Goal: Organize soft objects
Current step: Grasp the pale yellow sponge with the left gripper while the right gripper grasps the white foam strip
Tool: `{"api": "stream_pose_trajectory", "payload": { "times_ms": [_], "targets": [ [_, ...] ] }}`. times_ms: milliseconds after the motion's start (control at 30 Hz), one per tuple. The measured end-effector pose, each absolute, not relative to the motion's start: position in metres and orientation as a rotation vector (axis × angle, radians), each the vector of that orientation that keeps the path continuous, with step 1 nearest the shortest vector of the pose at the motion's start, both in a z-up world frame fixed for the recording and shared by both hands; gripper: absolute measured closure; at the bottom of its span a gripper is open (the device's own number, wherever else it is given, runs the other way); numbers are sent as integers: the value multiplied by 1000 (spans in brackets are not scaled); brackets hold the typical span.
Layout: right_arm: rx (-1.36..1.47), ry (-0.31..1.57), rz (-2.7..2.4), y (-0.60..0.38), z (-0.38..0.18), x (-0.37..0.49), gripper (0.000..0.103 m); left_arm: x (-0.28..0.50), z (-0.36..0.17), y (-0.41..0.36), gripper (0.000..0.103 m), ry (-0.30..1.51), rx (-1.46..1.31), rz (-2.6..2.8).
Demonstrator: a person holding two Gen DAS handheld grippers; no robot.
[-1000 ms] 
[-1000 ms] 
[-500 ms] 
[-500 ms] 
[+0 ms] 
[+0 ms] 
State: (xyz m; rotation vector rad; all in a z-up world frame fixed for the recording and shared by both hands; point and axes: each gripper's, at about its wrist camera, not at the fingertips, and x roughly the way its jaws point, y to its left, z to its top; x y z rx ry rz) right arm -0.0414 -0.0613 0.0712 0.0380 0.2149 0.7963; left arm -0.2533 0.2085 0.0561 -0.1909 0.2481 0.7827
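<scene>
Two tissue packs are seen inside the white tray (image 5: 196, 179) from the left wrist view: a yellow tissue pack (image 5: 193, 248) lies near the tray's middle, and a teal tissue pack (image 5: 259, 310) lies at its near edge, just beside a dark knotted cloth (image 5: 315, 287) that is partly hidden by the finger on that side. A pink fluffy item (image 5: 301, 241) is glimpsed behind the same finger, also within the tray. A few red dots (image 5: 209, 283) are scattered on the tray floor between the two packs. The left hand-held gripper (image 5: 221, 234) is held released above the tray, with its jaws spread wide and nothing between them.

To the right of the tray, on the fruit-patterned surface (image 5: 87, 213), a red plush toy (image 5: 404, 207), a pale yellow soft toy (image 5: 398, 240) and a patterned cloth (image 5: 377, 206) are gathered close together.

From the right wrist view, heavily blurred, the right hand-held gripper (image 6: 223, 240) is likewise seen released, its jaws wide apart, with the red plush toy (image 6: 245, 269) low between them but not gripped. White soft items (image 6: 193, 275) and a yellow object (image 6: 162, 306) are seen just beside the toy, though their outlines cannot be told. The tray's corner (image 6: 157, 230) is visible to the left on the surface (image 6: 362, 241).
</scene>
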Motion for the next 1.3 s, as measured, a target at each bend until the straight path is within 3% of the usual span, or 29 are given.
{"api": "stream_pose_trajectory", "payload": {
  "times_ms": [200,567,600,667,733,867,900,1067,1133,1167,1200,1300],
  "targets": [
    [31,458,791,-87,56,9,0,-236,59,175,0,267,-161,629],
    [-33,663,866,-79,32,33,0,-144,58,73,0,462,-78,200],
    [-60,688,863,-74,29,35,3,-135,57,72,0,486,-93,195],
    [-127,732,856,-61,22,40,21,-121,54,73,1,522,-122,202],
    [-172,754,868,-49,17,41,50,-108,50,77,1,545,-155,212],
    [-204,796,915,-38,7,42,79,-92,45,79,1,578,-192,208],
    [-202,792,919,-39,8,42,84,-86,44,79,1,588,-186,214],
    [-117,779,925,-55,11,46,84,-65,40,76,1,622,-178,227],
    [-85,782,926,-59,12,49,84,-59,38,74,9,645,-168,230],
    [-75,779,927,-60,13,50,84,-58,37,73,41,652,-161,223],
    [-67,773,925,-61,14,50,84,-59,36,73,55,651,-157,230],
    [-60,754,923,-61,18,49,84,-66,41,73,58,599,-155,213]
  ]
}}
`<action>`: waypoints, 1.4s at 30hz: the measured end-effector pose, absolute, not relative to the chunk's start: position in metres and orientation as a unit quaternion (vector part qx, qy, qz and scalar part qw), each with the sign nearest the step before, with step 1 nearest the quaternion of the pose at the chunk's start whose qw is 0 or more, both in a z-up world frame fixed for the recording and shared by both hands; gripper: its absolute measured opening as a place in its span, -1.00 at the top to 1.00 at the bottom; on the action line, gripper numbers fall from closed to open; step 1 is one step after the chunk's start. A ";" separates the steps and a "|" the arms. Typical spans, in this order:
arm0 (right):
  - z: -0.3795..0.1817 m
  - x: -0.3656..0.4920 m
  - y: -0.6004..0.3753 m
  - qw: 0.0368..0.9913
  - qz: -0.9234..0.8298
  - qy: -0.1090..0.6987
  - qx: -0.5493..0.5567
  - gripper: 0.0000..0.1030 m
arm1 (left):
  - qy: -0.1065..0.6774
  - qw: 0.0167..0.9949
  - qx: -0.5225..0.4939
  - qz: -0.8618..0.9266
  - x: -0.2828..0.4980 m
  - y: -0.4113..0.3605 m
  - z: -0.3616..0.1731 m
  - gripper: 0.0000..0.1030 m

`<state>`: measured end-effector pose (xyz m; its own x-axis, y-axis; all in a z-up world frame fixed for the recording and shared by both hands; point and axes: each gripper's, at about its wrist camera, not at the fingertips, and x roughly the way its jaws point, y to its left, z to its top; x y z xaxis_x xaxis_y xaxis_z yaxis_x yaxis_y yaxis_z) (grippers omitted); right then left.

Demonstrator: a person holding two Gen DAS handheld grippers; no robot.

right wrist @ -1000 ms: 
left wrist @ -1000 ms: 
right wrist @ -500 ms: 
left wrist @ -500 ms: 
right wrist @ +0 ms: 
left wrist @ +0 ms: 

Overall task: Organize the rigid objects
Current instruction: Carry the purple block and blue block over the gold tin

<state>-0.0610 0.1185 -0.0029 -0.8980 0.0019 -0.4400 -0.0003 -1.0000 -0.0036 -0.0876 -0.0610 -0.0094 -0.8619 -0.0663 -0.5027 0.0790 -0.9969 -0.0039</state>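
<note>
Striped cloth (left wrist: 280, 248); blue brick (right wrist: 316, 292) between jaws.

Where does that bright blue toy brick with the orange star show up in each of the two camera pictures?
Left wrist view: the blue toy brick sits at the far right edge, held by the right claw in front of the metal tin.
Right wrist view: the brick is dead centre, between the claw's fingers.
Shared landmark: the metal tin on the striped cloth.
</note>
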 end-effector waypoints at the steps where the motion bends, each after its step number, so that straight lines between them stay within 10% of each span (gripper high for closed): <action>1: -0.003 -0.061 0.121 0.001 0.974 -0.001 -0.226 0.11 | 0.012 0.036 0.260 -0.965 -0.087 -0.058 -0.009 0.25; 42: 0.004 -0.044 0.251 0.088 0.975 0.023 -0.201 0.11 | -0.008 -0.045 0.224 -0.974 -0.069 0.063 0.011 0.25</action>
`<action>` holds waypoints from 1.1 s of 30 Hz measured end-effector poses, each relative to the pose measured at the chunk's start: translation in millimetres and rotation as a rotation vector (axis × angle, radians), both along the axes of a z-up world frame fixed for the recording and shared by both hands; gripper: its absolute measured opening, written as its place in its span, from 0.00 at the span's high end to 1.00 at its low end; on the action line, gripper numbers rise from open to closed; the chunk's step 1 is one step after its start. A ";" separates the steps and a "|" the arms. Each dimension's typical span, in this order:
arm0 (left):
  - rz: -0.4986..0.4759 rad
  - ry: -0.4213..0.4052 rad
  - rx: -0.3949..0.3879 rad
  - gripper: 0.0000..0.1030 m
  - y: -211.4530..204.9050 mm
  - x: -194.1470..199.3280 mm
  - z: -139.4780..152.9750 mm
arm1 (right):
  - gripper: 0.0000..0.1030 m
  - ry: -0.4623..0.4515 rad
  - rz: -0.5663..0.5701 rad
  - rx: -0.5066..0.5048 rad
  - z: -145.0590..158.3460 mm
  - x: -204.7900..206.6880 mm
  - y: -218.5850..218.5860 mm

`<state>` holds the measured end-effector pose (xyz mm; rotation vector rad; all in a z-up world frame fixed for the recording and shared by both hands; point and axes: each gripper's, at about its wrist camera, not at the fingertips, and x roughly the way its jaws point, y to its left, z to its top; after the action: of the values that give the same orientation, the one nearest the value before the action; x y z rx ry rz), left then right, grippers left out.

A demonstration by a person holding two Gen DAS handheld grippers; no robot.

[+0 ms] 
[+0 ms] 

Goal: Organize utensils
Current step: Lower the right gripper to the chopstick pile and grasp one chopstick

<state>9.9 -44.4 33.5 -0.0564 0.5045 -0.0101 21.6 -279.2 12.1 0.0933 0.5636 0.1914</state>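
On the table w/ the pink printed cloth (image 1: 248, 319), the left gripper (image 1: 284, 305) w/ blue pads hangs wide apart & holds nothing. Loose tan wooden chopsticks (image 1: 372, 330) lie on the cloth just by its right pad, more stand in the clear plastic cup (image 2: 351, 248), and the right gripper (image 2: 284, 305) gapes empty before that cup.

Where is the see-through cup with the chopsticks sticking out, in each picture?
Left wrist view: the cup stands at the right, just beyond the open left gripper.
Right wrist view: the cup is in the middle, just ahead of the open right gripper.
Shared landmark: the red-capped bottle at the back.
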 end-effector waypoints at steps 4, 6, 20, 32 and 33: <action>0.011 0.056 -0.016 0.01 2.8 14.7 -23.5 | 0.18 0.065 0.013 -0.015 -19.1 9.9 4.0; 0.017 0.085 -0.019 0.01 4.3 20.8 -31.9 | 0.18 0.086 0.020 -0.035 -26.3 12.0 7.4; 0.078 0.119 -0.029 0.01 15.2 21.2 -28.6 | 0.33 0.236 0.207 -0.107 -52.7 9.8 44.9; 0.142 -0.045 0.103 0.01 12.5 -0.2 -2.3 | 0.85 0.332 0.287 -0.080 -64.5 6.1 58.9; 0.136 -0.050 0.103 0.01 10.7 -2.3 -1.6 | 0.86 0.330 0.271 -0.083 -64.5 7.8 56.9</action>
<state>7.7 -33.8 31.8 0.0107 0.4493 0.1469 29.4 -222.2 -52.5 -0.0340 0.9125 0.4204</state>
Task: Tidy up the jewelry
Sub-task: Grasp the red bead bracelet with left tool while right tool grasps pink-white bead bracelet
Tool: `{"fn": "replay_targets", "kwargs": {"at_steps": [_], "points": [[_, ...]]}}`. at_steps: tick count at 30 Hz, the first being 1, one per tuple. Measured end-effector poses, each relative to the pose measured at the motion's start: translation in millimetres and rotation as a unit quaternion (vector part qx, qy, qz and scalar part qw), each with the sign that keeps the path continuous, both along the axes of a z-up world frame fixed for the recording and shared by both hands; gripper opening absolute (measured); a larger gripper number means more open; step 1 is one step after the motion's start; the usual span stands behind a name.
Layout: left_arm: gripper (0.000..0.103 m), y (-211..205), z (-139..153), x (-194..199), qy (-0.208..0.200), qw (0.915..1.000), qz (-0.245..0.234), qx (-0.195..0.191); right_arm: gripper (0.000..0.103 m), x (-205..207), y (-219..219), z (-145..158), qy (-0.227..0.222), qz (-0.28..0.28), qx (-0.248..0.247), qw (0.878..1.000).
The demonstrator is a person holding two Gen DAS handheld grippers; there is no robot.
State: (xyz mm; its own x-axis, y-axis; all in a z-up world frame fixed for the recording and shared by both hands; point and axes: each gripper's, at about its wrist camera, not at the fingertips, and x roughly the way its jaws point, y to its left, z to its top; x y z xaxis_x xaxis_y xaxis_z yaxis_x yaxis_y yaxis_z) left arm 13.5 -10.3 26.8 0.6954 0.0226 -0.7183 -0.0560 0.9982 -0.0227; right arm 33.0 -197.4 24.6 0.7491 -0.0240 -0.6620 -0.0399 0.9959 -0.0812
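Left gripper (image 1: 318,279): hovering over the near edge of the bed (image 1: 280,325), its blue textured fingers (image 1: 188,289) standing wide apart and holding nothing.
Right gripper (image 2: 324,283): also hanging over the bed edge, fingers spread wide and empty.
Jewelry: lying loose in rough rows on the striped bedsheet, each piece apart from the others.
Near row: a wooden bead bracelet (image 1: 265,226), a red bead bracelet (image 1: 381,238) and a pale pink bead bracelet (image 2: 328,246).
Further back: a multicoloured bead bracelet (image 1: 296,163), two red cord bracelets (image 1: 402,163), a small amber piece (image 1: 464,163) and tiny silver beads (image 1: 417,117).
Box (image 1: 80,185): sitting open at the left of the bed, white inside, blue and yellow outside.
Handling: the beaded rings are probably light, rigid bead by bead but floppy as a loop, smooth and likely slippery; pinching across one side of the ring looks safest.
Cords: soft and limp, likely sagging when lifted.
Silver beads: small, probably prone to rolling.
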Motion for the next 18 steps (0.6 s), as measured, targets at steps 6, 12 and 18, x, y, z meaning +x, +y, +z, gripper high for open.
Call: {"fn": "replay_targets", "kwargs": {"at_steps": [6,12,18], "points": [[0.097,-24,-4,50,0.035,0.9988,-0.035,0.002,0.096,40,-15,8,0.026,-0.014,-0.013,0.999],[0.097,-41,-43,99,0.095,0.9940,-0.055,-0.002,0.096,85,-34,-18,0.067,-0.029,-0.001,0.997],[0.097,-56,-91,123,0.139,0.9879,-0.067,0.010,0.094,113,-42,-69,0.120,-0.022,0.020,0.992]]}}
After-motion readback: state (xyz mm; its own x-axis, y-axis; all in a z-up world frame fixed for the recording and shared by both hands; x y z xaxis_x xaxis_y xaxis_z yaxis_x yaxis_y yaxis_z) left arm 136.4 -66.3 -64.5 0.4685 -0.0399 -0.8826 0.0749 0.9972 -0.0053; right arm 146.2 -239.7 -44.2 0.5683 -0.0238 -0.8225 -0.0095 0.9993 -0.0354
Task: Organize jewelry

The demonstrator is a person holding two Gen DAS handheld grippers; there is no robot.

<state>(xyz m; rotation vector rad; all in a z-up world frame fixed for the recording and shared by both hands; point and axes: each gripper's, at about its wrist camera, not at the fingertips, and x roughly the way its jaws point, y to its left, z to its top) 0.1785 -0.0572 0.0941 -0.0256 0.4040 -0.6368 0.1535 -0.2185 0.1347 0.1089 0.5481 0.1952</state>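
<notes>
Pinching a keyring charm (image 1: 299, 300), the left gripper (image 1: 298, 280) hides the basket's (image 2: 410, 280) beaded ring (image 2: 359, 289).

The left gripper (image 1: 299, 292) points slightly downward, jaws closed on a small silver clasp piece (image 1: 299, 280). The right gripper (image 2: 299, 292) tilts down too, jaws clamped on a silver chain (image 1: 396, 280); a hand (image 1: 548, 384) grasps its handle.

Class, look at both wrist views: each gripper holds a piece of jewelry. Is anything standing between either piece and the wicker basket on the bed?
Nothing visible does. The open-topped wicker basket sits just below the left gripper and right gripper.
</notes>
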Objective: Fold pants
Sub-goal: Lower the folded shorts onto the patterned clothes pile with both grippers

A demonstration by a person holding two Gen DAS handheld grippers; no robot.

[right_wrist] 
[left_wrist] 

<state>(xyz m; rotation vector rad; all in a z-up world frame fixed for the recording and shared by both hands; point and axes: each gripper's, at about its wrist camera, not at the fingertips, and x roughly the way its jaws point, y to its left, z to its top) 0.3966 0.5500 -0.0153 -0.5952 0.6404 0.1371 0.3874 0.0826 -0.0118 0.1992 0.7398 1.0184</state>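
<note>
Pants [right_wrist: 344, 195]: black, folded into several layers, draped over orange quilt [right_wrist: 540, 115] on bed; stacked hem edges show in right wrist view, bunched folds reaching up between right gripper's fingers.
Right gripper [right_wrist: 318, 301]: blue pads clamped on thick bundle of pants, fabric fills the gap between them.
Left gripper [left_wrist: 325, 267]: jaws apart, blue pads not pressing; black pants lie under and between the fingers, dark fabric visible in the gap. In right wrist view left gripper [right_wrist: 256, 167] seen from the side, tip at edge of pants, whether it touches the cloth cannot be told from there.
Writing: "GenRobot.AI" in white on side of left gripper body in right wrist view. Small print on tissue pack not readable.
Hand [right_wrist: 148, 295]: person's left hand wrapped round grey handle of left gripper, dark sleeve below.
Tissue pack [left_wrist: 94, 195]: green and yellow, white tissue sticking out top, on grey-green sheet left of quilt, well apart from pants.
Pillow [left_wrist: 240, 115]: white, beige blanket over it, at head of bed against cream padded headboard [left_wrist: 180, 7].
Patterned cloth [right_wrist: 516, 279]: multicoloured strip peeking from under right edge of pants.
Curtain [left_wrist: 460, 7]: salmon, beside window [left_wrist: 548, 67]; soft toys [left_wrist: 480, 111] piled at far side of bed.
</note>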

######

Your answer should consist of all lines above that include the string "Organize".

• _Exercise result_
Goal: Organize soft objects
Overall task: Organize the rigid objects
Goal: Organize utensils
Task: Organize jewelry

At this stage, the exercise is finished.